There's an old Soviet joke that goes a little like this.
A man goes to a local newsstand every day. When he goes, he only looks at the front pages of all the newspapers. He doesn’t scan them thoroughly, he just glances at each of them and walks away. This carries on for weeks.
One day, the guy behind the counter asks him what he's looking for.
"An obituary" the man explains.
"But comrade, obituaries aren't on the front page!" he responds.
"The one I'm looking for will be."
“The mind of man is capable of anything, because everything is in it, all the past as well as all the future. What was there after all? Joy, fear, sorrow, devotion, valor, rage... who can tell? But truth. Truth stripped of its cloak of time. Let the fool gape and shudder, the man know, and can look on without a wink. But he must at least be as much of a man as these on the shore. He must meet the truth with his own true stuff, with his own inborn strength.”

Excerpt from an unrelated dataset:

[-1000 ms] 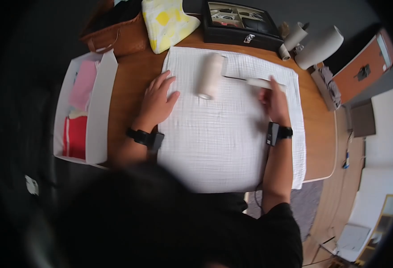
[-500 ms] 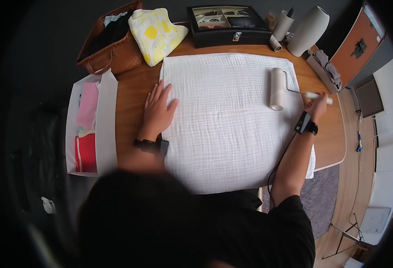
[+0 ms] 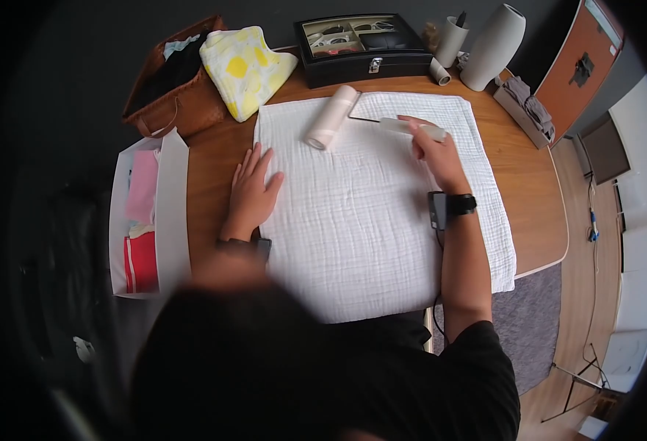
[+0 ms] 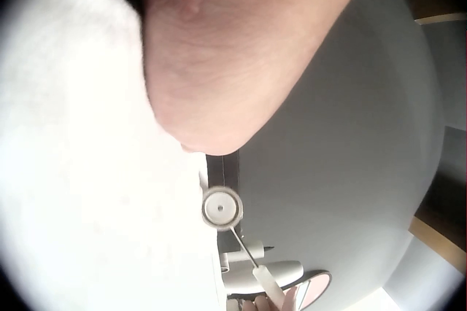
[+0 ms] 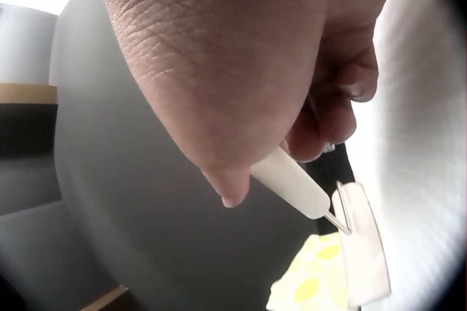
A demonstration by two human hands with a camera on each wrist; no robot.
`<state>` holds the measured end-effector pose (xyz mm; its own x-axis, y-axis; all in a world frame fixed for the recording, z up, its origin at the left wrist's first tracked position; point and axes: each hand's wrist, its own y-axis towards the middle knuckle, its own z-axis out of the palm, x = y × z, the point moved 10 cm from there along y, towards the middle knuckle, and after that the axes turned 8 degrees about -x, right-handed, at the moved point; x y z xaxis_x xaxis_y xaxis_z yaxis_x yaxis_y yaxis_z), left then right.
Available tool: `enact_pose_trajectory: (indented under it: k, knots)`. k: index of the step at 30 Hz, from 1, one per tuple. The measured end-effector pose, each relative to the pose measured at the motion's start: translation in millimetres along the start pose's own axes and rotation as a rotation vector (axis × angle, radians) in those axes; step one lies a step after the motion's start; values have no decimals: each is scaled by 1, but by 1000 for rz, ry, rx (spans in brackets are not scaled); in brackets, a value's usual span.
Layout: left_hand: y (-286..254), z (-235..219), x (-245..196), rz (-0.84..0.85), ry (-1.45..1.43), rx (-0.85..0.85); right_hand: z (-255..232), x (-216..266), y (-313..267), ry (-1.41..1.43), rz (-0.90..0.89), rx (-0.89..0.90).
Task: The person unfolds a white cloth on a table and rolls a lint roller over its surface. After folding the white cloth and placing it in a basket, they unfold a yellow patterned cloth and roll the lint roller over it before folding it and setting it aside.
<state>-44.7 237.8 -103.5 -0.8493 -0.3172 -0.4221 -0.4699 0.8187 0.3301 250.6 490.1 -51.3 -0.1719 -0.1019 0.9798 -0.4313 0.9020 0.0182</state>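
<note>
A white crinkled cloth (image 3: 353, 220) is spread over the wooden table. My right hand (image 3: 439, 156) grips the white handle of a lint roller (image 3: 331, 117), fingers curled round it in the right wrist view. The roller's pale cylinder (image 5: 363, 245) lies against the upper left part of the cloth, joined to the handle by a thin bent metal rod. In the left wrist view the round end of the lint roller (image 4: 222, 209) faces the camera. My left hand (image 3: 252, 189) rests flat on the cloth's left edge, fingers spread and straight.
At left stands a white box (image 3: 170, 213) of folded clothes, with a brown woven basket (image 3: 154, 110) and a yellow-patterned cloth (image 3: 242, 70) behind. A black glasses case (image 3: 367, 67), a white vase (image 3: 494, 48) and a small box of grey cloth (image 3: 525, 110) line the back.
The lint roller swept left, then right to the cloth's right edge, and is now back at the upper left with my right hand. The left hand stays at the left edge.
</note>
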Motion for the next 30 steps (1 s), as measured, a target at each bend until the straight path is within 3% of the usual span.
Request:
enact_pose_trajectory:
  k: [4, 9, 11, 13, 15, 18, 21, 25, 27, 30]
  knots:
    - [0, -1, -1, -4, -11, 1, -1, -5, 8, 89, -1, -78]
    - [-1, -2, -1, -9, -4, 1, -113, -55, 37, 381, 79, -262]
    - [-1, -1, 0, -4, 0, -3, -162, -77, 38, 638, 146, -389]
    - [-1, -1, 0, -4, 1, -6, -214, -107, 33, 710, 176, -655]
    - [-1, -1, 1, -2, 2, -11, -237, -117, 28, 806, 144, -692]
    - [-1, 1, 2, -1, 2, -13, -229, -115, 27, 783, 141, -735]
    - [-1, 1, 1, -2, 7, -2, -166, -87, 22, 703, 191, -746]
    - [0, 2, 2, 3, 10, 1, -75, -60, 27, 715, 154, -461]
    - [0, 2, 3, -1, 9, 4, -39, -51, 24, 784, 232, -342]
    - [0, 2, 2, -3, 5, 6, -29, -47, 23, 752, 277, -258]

within the next few months, i’ll likely be completely removed from most forms of social media. if i have it my way, by the end of the year, i’ll be completely removed from the internet altogether. good riddance.

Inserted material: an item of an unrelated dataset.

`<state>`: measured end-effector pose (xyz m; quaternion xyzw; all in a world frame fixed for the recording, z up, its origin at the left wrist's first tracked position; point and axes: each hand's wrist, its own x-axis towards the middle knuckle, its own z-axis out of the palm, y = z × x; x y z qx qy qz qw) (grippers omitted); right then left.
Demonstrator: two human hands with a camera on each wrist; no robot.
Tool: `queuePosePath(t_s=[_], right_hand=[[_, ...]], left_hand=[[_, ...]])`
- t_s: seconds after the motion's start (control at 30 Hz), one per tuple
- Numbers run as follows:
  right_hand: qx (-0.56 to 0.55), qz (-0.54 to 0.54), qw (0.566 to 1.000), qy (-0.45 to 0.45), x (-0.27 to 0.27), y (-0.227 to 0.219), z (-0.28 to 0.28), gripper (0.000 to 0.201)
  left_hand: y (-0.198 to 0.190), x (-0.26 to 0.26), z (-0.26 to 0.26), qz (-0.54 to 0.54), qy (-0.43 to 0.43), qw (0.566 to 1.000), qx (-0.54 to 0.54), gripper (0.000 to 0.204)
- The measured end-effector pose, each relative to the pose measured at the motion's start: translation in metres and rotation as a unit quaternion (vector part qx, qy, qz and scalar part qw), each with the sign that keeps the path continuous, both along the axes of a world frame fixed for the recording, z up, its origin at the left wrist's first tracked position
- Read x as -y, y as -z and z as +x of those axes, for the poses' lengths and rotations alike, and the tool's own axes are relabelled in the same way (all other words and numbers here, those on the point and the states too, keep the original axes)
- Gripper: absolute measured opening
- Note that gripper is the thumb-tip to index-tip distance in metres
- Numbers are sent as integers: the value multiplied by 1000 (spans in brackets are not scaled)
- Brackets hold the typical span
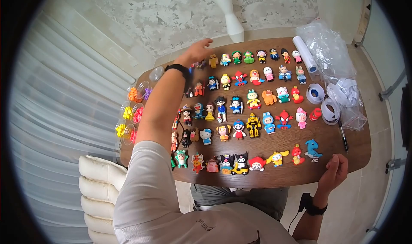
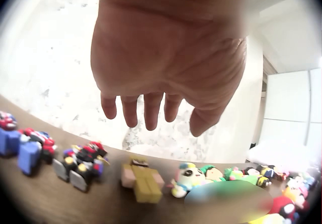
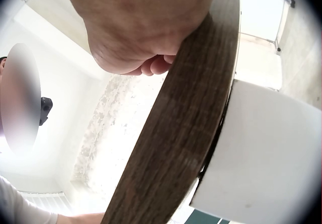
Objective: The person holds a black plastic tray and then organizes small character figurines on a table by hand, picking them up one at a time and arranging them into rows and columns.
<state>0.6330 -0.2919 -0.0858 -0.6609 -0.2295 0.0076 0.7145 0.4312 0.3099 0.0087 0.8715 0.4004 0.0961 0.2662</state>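
My left hand (image 1: 197,51) reaches over the far left of the table with its fingers extended and nothing in its grasp. Below it in the left wrist view stand a gold blocky figure (image 2: 143,183) and a dark red-and-purple figure (image 2: 83,166). Rows of small cartoon figures cover the tabletop, among them a Spider-Man (image 1: 240,78) and a yellow robot (image 1: 253,125); my left forearm hides some. At the near right edge, my right hand (image 1: 334,173) rests with loosely curled fingers and holds nothing. Nearest to it are a blue dinosaur-like figure (image 1: 313,150) and a black pen (image 1: 343,134).
Clear cups with yellow bows (image 1: 128,112) and other coloured pieces line the left edge. On the right lie a white paper roll (image 1: 304,55), tape rolls (image 1: 316,93) and clear plastic bags (image 1: 330,50). A cream padded chair (image 1: 101,192) stands at the near left.
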Motion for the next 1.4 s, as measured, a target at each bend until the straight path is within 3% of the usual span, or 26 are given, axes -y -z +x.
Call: queuePosePath(t_s=[0.1,0.23,0.37,0.53,0.63,0.73,0.93,1.03,1.13,1.4], right_hand=[[0,4,1000,-5,0,3,1,14],[8,4,1000,-6,0,5,2,14],[12,-5,1000,-8,0,3,2,15],[8,-19,1000,-5,1,6,4,16],[15,-31,999,9,-1,4,3,17],[20,-37,999,11,-1,4,3,17],[29,-48,998,17,-3,1,3,17],[33,-44,998,15,-3,3,4,17],[29,-44,998,19,-4,2,3,17],[28,-47,998,23,-4,2,2,17]], left_hand=[[-14,-11,-29,164,5,957,-241,63],[-20,1,-60,86,-34,948,-305,66],[-6,-14,-86,16,-54,958,-282,76],[-24,-2,-99,-55,-78,962,-255,82],[-24,1,-108,10,-21,945,-326,84],[-35,18,-104,9,-22,933,-358,87],[-7,7,-90,-2,56,990,-129,86],[7,-3,-75,162,117,956,-212,85],[10,-5,-66,117,98,958,-244,84],[13,3,-62,122,68,967,-214,83]])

i don’t think i’ll ever really forgive myself for spending my formative years becoming a brand instead of a person. more embarrassingly so because it never even really worked out. i’m just some fucking guy.
years spent overanalyzing every photo. overrefining every passage of text. making sure every post “fits”. making sure i “fit”. looking at life through angles and compositions. “it’s okay if it’s not your best because it’s your resume and you get better”. perfecting the vapid and limited. just to remain imperfect. instead of just fucking living.

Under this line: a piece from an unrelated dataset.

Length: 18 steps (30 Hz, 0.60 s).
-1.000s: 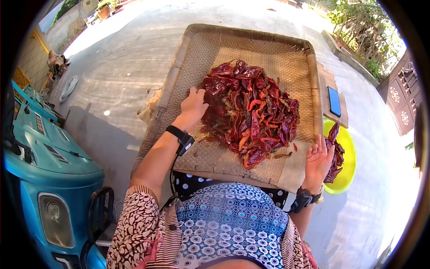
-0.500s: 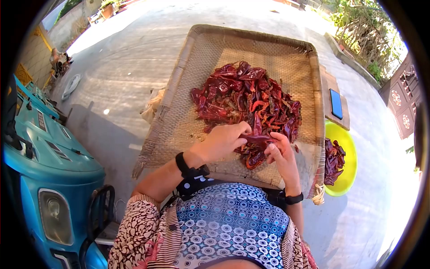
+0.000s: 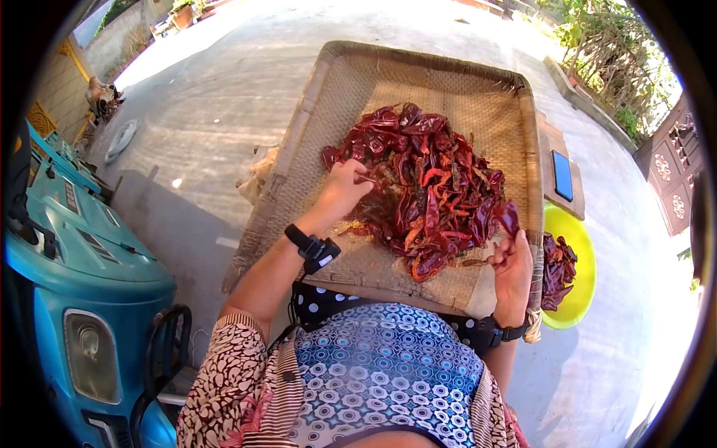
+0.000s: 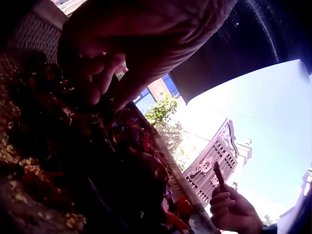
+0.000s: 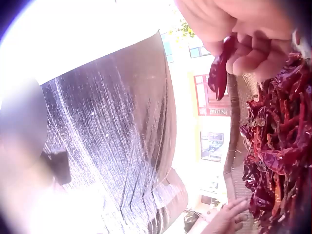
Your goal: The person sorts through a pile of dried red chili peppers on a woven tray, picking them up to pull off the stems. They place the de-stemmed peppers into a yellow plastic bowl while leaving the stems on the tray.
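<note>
A heap of dried red chili peppers (image 3: 418, 179) lies in a rectangular woven tray (image 3: 478, 86). The left hand (image 3: 345, 191) is at the heap's left edge, fingers bent down against it; in the left wrist view the left hand (image 4: 105, 53) is dark, and what lies under its fingertips cannot be told. The right hand (image 3: 514, 265), near the tray's right edge, pinches one dark red pepper (image 3: 506, 216) that points up. The right wrist view shows that pepper (image 5: 222, 70) between thumb and fingers of the right hand (image 5: 248, 44).
Right of the tray, a yellow basin (image 3: 586, 269) holds more peppers (image 3: 558, 276). A phone (image 3: 562, 175) lies on a board (image 3: 549, 142) beyond it. A blue-green vehicle (image 3: 97, 291) stands at the left. Loose seeds lie on the tray near its lower left.
The hands met over the lower heap with a pepper between them, then parted. The left hand went back to the heap's left side; the right moved right with a pepper.
</note>
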### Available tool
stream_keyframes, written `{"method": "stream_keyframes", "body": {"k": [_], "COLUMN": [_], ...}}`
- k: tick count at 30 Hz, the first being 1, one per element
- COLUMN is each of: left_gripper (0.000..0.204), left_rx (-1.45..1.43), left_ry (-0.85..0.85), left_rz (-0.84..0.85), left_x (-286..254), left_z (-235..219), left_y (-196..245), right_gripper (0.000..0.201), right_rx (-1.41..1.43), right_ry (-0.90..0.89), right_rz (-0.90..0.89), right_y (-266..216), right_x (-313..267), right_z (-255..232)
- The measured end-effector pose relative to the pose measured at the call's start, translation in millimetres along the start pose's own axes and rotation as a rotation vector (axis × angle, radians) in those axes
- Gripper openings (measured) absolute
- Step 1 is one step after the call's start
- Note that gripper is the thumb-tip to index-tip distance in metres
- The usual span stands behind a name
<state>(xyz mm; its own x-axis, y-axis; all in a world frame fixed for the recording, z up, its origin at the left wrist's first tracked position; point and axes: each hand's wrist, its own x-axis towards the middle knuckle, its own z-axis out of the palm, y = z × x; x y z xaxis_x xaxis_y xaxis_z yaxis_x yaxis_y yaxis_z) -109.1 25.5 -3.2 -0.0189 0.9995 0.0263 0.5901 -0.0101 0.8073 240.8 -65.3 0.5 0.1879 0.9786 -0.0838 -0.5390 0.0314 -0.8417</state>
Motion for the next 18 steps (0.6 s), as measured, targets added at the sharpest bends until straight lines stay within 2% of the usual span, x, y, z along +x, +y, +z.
{"method": "stream_keyframes", "body": {"k": [1, 4, 7, 10, 13, 14, 17, 18], "left_gripper": [0.041, 0.04, 0.039, 0.034, 0.029, 0.025, 0.026, 0.026], "left_rx": [0.238, 0.434, 0.397, 0.388, 0.31, 0.238, 0.087, 0.115], "left_ry": [0.185, 0.304, 0.256, 0.284, 0.257, 0.196, -0.138, -0.205], "left_rz": [0.006, -0.194, -0.16, -0.087, 0.145, 0.209, 0.234, 0.278], "left_x": [9, 23, 24, 18, -12, -23, -58, -67], "left_z": [-1, -9, -15, -17, -18, -15, -11, -6], "left_y": [-17, -29, -45, -43, -17, -9, 33, 43], "right_gripper": [0.027, 0.029, 0.029, 0.026, 0.022, 0.02, 0.021, 0.023], "right_rx": [0.187, 0.467, 0.312, 0.103, -0.251, -0.319, -0.509, -0.535], "right_ry": [0.087, 0.115, 0.126, 0.051, -0.083, -0.133, -0.379, -0.465], "right_rz": [-0.032, -0.057, -0.027, 0.03, -0.002, 0.011, 0.073, 0.096], "right_y": [-6, -20, -10, 5, 10, 14, 18, 22], "right_x": [4, 11, 9, 2, -7, -7, -11, -12], "right_z": [-9, -32, -32, -18, 13, 18, 43, 47]}}
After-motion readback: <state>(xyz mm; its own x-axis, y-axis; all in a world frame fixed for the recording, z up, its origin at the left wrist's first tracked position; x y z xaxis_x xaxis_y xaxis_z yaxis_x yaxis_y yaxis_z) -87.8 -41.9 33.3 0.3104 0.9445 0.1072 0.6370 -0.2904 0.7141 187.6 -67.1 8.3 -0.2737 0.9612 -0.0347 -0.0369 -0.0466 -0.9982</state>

the worst part is that it feels like begging. all of the pebbling you do, broadcasting how alone you look to the same five or six people. overcommunicating to about twenty other people you haven’t had a meaningful conversation with in years, who will likely not respond for weeks, if not months, if ever. not because they’re busy. not because people just don’t talk to each other anymore. but because they just don’t want to. which is fine, if we would all just stop pretending.
but that’s not fair. we all have lives. we all have lives. we all have lives.
i also just kind of can’t fucking take it anymore. all of this “being studied” shit. being advertised to every goddamn minute. every goddamn action i make, cataloged and scrutinized, just to sell me shit i don’t want in the first place.
t-shirts, gadgets, subscriptions, courses, more gadgets, holsters, stripper nice profiles in languages you didn’t even know existed, more t-shirts, more more more. i can’t pick up my phone without being made to feel like a mark. every silence filled before i even get a chance. its just insulting. i’m worth more than this?
when i originally started this draft the next passage started with “feds killed another guy the other day. other countries’ media outlets aren’t even trying to pretend we aren’t publicly executing our own. their normal moral indignation replaced by the realization that we’re executing our own, and there is very little we can do to stop it.”
then on a friday morning the last fifteen or so years made a lot more sense in the worst possible way. arguments we thought belonged to us. who would’ve thought, eh?
i don’t know what to do with what i have left.
"was pompey lucky when he pulled back the curtain and found nothing?"